# What needs to be done
The required output consists solely of the lines from the line containing "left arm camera" through the end of the records, copied exactly.

# Material to process

• • •

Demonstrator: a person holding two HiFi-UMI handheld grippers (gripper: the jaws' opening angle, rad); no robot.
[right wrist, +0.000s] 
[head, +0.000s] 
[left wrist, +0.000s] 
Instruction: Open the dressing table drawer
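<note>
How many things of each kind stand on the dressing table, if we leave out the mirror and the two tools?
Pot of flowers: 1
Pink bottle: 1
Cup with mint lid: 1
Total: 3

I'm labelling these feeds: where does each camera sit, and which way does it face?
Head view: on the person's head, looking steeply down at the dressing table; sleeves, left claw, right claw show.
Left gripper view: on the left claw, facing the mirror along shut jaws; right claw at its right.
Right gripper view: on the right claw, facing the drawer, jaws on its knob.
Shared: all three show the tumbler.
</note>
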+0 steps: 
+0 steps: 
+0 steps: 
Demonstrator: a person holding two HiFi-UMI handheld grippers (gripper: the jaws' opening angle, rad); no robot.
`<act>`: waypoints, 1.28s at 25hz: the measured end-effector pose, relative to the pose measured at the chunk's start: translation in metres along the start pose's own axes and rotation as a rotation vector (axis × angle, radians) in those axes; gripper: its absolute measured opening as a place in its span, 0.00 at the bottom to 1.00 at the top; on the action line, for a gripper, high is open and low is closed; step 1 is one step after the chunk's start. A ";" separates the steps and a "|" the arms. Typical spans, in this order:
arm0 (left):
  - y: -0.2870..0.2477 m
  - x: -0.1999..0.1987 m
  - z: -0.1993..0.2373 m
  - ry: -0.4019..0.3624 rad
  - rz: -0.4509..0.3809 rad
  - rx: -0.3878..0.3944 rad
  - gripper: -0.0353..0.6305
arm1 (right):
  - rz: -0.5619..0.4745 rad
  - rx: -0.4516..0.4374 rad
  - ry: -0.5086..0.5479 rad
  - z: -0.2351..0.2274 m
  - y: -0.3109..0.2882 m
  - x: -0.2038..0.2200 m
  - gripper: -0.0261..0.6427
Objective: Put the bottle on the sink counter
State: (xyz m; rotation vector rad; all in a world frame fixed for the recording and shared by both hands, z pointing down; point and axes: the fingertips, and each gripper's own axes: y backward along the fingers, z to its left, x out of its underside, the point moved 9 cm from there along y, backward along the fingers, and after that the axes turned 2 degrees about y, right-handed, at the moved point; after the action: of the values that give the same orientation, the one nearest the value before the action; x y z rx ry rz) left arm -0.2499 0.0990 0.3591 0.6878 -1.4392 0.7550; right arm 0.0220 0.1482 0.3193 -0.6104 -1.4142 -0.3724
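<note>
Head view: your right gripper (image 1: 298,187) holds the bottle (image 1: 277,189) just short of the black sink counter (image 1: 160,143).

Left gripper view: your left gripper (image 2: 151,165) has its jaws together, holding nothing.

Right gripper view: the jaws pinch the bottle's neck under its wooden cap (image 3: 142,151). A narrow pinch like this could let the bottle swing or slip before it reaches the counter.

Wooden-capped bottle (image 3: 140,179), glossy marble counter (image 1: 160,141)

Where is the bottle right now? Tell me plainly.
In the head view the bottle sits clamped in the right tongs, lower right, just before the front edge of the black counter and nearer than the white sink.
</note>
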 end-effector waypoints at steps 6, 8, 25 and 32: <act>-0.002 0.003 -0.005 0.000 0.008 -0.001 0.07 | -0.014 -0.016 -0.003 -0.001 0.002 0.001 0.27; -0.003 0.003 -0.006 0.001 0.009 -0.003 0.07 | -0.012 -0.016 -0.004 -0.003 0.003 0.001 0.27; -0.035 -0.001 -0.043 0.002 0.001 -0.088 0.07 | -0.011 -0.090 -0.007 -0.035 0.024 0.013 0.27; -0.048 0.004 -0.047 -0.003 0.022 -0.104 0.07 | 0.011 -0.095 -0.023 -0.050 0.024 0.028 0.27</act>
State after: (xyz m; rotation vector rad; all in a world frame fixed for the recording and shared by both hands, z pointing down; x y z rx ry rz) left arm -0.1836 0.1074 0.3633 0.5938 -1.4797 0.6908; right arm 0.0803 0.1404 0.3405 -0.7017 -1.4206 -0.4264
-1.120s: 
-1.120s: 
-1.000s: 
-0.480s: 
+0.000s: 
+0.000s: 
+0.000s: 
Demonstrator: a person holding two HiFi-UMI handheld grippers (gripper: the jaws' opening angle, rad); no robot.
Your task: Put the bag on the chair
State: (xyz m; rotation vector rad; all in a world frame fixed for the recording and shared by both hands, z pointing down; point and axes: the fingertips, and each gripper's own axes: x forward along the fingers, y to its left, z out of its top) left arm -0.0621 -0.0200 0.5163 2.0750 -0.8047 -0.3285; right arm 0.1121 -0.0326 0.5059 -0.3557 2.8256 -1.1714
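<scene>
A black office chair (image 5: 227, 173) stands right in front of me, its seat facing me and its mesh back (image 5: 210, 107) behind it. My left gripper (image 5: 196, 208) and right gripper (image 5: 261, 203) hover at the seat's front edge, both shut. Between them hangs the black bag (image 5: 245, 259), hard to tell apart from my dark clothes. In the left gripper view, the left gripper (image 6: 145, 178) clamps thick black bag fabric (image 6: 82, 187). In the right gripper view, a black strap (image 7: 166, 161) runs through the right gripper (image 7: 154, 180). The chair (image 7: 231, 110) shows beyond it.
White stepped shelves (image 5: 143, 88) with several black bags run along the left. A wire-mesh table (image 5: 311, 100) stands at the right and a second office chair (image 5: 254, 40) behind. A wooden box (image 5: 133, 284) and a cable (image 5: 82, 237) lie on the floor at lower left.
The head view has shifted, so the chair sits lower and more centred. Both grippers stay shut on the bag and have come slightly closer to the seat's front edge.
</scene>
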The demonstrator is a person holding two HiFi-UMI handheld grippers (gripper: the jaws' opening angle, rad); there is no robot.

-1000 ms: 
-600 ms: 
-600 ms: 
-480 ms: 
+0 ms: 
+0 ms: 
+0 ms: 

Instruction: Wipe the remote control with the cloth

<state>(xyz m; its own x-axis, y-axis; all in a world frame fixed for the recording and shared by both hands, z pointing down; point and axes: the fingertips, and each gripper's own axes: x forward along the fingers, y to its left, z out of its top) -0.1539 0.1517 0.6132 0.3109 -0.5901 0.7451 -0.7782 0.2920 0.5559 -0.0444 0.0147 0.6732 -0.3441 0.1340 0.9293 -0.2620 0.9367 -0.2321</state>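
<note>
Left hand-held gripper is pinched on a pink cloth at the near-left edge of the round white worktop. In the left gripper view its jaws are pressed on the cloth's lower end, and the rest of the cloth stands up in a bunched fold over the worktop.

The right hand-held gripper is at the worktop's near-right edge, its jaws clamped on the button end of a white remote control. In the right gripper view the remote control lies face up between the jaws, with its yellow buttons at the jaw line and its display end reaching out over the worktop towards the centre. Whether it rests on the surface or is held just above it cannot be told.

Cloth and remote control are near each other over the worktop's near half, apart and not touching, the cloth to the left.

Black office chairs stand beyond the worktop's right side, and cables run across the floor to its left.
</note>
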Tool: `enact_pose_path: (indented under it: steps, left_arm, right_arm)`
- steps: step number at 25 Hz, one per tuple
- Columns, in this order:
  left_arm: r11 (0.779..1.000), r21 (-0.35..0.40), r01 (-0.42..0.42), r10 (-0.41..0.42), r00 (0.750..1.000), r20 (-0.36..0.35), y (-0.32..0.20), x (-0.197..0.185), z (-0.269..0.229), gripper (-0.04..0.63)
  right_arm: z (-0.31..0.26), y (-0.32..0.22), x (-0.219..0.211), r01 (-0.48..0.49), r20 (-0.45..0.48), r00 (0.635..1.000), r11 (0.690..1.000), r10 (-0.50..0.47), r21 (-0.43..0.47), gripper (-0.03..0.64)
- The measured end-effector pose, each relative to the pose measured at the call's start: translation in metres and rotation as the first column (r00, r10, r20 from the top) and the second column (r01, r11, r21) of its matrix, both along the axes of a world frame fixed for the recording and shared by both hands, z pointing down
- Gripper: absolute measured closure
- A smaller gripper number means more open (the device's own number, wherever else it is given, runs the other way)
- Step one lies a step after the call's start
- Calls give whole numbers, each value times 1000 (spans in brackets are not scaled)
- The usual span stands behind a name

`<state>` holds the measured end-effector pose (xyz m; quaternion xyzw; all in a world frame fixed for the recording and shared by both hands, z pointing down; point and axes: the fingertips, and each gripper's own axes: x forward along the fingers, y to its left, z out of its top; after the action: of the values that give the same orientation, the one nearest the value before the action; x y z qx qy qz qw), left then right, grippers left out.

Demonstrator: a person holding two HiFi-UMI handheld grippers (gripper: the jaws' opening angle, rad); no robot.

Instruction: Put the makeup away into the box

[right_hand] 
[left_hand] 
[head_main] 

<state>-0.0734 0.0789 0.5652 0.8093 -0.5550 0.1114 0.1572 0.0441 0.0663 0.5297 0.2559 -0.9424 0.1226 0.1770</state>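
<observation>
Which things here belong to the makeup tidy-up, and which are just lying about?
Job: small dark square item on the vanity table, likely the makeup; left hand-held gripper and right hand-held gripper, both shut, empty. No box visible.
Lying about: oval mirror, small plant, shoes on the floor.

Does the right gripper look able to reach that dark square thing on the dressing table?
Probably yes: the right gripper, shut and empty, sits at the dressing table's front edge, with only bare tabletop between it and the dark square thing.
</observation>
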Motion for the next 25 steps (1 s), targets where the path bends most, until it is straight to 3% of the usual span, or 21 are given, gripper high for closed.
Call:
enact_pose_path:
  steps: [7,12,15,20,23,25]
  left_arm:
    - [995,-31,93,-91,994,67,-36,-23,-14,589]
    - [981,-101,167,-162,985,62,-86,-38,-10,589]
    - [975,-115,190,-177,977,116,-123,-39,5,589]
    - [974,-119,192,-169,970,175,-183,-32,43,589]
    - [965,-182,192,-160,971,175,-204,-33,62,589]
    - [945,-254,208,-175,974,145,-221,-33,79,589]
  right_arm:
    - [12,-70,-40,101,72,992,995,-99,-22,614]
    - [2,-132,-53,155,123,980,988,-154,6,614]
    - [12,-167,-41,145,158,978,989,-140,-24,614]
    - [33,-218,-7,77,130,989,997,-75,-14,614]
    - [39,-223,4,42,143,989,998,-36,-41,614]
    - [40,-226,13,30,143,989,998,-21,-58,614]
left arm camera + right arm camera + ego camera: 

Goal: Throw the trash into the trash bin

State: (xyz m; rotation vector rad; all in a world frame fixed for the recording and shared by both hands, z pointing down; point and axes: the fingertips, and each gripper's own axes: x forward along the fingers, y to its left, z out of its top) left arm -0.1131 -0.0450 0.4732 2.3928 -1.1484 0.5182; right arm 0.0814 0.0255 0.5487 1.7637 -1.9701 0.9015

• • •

# Solution for this exercise
left arm camera + right arm camera + ego camera: 

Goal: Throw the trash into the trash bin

State: (xyz m; rotation vector rad; all in a world frame fixed for the recording and shared by both hands, z pointing down; point and axes: the fingertips, and each gripper's own axes: x forward along the fingers, y to its left, z out of its top) left arm -0.1131 -0.0450 0.4732 2.3928 -1.1484 0.5182; right arm 0.0814 0.0255 0.5487 1.7637 -1.9701 0.9015

No more output is expected for this exercise.